_WHAT TO PRODUCE_
Please transcribe the listing that follows exactly; images are to be excluded.

_DATASET RECORDS_

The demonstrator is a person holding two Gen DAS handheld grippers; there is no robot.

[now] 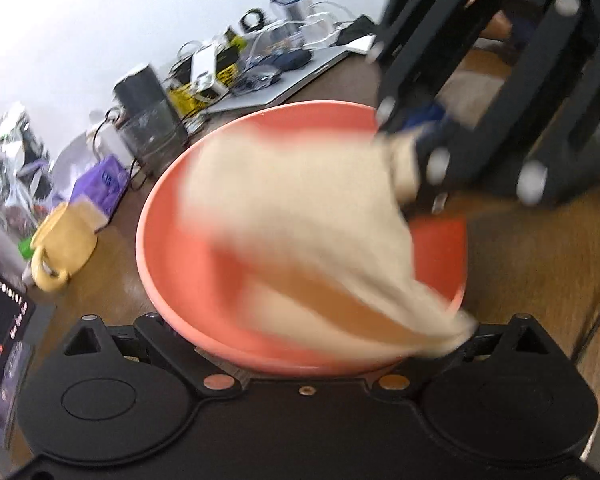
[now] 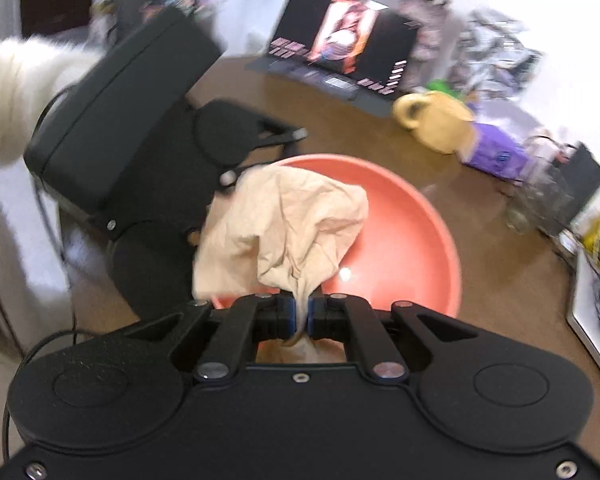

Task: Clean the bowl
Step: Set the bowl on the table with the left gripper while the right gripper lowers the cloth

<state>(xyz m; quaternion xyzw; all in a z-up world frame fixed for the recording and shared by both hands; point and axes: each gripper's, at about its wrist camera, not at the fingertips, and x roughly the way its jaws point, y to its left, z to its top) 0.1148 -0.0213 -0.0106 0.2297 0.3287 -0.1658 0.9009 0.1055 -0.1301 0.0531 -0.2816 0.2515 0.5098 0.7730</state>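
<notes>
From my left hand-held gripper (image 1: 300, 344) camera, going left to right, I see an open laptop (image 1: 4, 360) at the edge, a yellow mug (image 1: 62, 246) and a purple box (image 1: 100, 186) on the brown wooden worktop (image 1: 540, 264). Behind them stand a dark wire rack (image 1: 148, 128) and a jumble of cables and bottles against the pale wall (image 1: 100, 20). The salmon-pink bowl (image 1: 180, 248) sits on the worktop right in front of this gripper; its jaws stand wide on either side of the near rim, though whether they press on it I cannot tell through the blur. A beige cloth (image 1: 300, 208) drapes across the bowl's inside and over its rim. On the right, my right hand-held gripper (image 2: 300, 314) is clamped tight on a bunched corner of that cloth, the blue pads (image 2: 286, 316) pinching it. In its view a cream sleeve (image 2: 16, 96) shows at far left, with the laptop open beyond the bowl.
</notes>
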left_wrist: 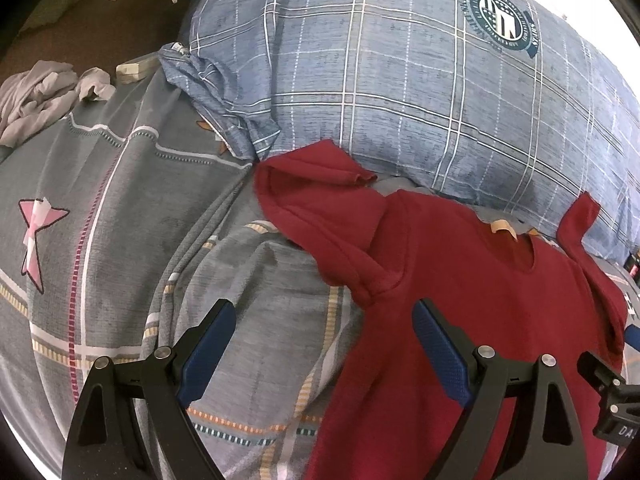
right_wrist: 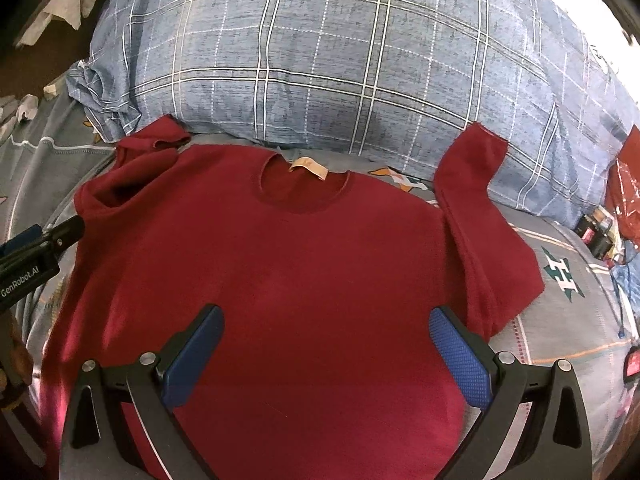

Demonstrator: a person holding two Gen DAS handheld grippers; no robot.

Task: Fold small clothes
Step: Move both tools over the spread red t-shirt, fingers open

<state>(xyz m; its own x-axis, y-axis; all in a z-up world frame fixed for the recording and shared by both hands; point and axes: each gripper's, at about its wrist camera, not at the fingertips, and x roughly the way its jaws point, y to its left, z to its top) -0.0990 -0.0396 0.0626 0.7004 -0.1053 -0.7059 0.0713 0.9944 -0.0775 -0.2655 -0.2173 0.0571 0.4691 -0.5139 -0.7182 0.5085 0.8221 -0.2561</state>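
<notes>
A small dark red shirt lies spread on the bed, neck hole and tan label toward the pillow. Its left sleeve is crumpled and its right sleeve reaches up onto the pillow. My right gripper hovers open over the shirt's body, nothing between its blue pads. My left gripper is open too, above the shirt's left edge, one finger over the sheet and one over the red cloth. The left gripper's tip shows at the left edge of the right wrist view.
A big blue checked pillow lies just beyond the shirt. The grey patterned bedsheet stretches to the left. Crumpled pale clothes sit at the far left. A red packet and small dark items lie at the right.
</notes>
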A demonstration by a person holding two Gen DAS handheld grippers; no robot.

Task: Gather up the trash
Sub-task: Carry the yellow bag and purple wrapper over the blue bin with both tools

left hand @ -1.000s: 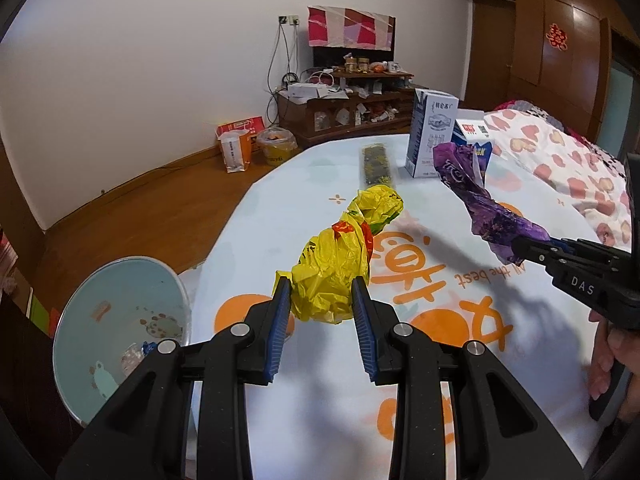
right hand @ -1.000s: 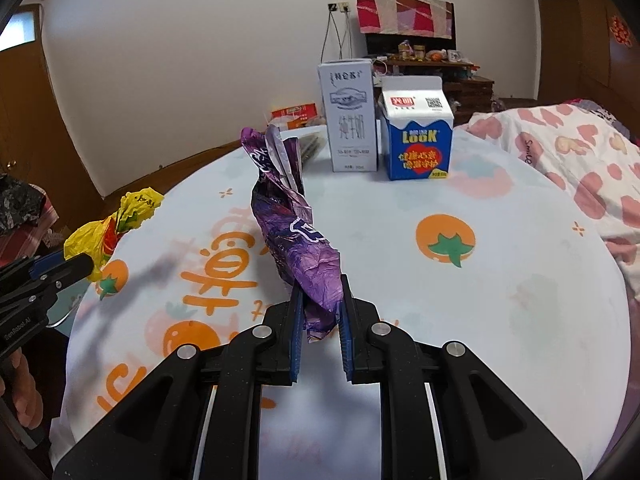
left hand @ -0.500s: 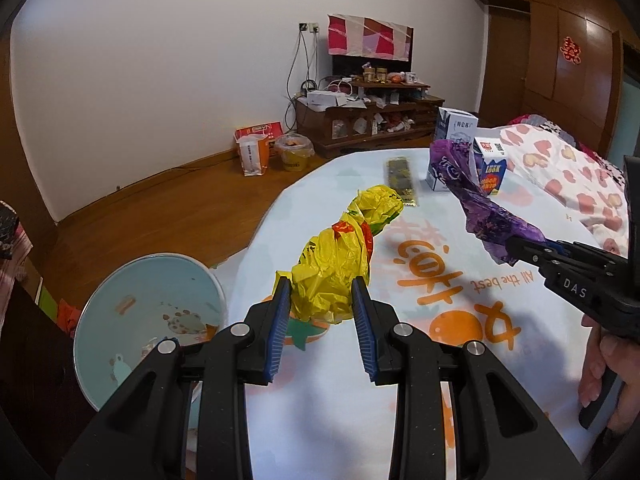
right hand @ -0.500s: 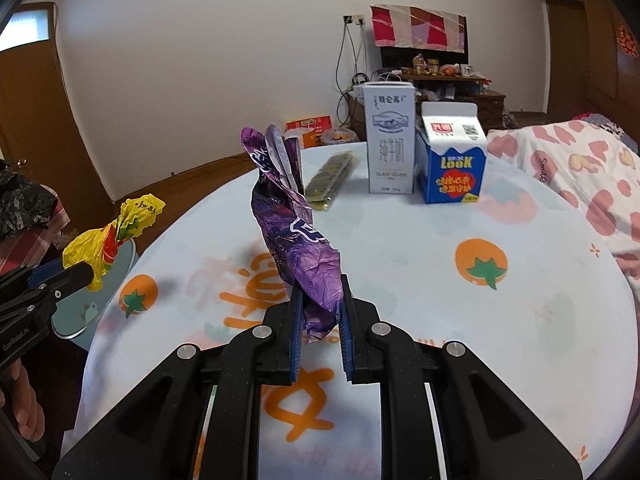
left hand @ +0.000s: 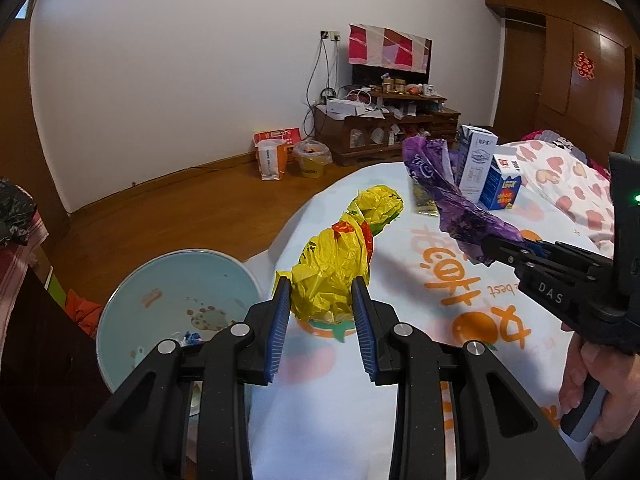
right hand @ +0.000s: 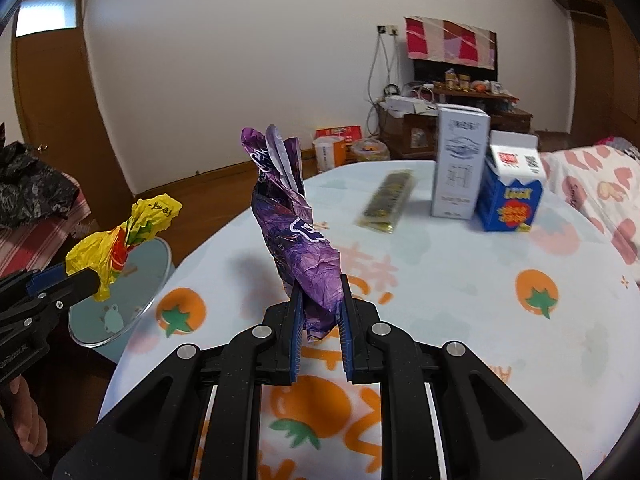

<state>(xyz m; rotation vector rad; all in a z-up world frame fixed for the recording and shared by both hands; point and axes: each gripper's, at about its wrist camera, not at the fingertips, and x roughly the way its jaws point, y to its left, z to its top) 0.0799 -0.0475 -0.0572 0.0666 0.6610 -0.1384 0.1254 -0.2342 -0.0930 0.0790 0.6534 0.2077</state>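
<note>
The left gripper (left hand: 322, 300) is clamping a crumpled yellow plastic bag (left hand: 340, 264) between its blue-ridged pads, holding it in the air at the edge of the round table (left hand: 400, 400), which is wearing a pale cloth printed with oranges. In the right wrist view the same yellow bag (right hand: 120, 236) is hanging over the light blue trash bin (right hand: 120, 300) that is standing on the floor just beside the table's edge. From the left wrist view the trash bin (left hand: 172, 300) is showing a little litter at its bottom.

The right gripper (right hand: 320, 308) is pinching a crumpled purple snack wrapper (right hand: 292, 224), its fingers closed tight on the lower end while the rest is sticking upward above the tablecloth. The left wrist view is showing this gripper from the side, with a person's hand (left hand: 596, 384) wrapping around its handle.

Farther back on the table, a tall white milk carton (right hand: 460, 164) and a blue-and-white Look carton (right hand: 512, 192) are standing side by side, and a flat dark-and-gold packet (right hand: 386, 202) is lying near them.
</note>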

_TASK ANSWER_
The demonstrator is a person holding two Gen DAS handheld grippers; there is no robot.

[now] 
[now] 

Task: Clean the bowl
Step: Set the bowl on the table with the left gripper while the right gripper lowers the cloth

<state>(xyz m; quaternion xyzw; all in a z-up world frame fixed for the recording and shared by both hands; point and axes: each gripper's, at about its wrist camera, not at the fingertips, and x roughly the way its jaws point, y to its left, z to its top) 0.1148 -0.0213 -0.0106 0.2297 0.3287 -0.1658 0.9009 0.1055 -0.1301 0.0531 -0.2816 0.2515 0.5098 0.7730</state>
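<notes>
From my left hand-held gripper (image 1: 300, 344) camera, going left to right, I see an open laptop (image 1: 4, 360) at the edge, a yellow mug (image 1: 62, 246) and a purple box (image 1: 100, 186) on the brown wooden worktop (image 1: 540, 264). Behind them stand a dark wire rack (image 1: 148, 128) and a jumble of cables and bottles against the pale wall (image 1: 100, 20). The salmon-pink bowl (image 1: 180, 248) sits on the worktop right in front of this gripper; its jaws stand wide on either side of the near rim, though whether they press on it I cannot tell through the blur. A beige cloth (image 1: 300, 208) drapes across the bowl's inside and over its rim. On the right, my right hand-held gripper (image 2: 300, 314) is clamped tight on a bunched corner of that cloth, the blue pads (image 2: 286, 316) pinching it. In its view a cream sleeve (image 2: 16, 96) shows at far left, with the laptop open beyond the bowl.
</notes>
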left_wrist: 
right_wrist: 

Demonstrator: a person holding two Gen DAS handheld grippers; no robot.

Task: Fold small clothes
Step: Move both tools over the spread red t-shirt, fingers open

<state>(xyz m; its own x-axis, y-axis; all in a z-up world frame fixed for the recording and shared by both hands; point and axes: each gripper's, at about its wrist camera, not at the fingertips, and x roughly the way its jaws point, y to its left, z to its top) -0.0990 -0.0396 0.0626 0.7004 -0.1053 -0.7059 0.0713 0.9944 -0.0775 -0.2655 -0.2173 0.0571 0.4691 -0.5139 -0.7182 0.5085 0.8221 -0.2561</state>
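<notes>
A small dark red shirt lies spread on the bed, neck hole and tan label toward the pillow. Its left sleeve is crumpled and its right sleeve reaches up onto the pillow. My right gripper hovers open over the shirt's body, nothing between its blue pads. My left gripper is open too, above the shirt's left edge, one finger over the sheet and one over the red cloth. The left gripper's tip shows at the left edge of the right wrist view.
A big blue checked pillow lies just beyond the shirt. The grey patterned bedsheet stretches to the left. Crumpled pale clothes sit at the far left. A red packet and small dark items lie at the right.
</notes>
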A demonstration by a person holding two Gen DAS handheld grippers; no robot.

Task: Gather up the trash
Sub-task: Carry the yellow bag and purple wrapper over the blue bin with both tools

left hand @ -1.000s: 
right hand @ -1.000s: 
left hand @ -0.500s: 
right hand @ -0.500s: 
left hand @ +0.000s: 
right hand @ +0.000s: 

<state>(xyz m; rotation vector rad; all in a z-up world frame fixed for the recording and shared by both hands; point and axes: each gripper's, at about its wrist camera, not at the fingertips, and x roughly the way its jaws point, y to its left, z to its top) 0.0799 -0.0475 -0.0572 0.0666 0.6610 -0.1384 0.1254 -0.2342 -0.0930 0.0790 0.6534 0.2077</state>
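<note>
The left gripper (left hand: 322, 300) is clamping a crumpled yellow plastic bag (left hand: 340, 264) between its blue-ridged pads, holding it in the air at the edge of the round table (left hand: 400, 400), which is wearing a pale cloth printed with oranges. In the right wrist view the same yellow bag (right hand: 120, 236) is hanging over the light blue trash bin (right hand: 120, 300) that is standing on the floor just beside the table's edge. From the left wrist view the trash bin (left hand: 172, 300) is showing a little litter at its bottom.

The right gripper (right hand: 320, 308) is pinching a crumpled purple snack wrapper (right hand: 292, 224), its fingers closed tight on the lower end while the rest is sticking upward above the tablecloth. The left wrist view is showing this gripper from the side, with a person's hand (left hand: 596, 384) wrapping around its handle.

Farther back on the table, a tall white milk carton (right hand: 460, 164) and a blue-and-white Look carton (right hand: 512, 192) are standing side by side, and a flat dark-and-gold packet (right hand: 386, 202) is lying near them.
</note>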

Nothing more remains to be done for this exercise.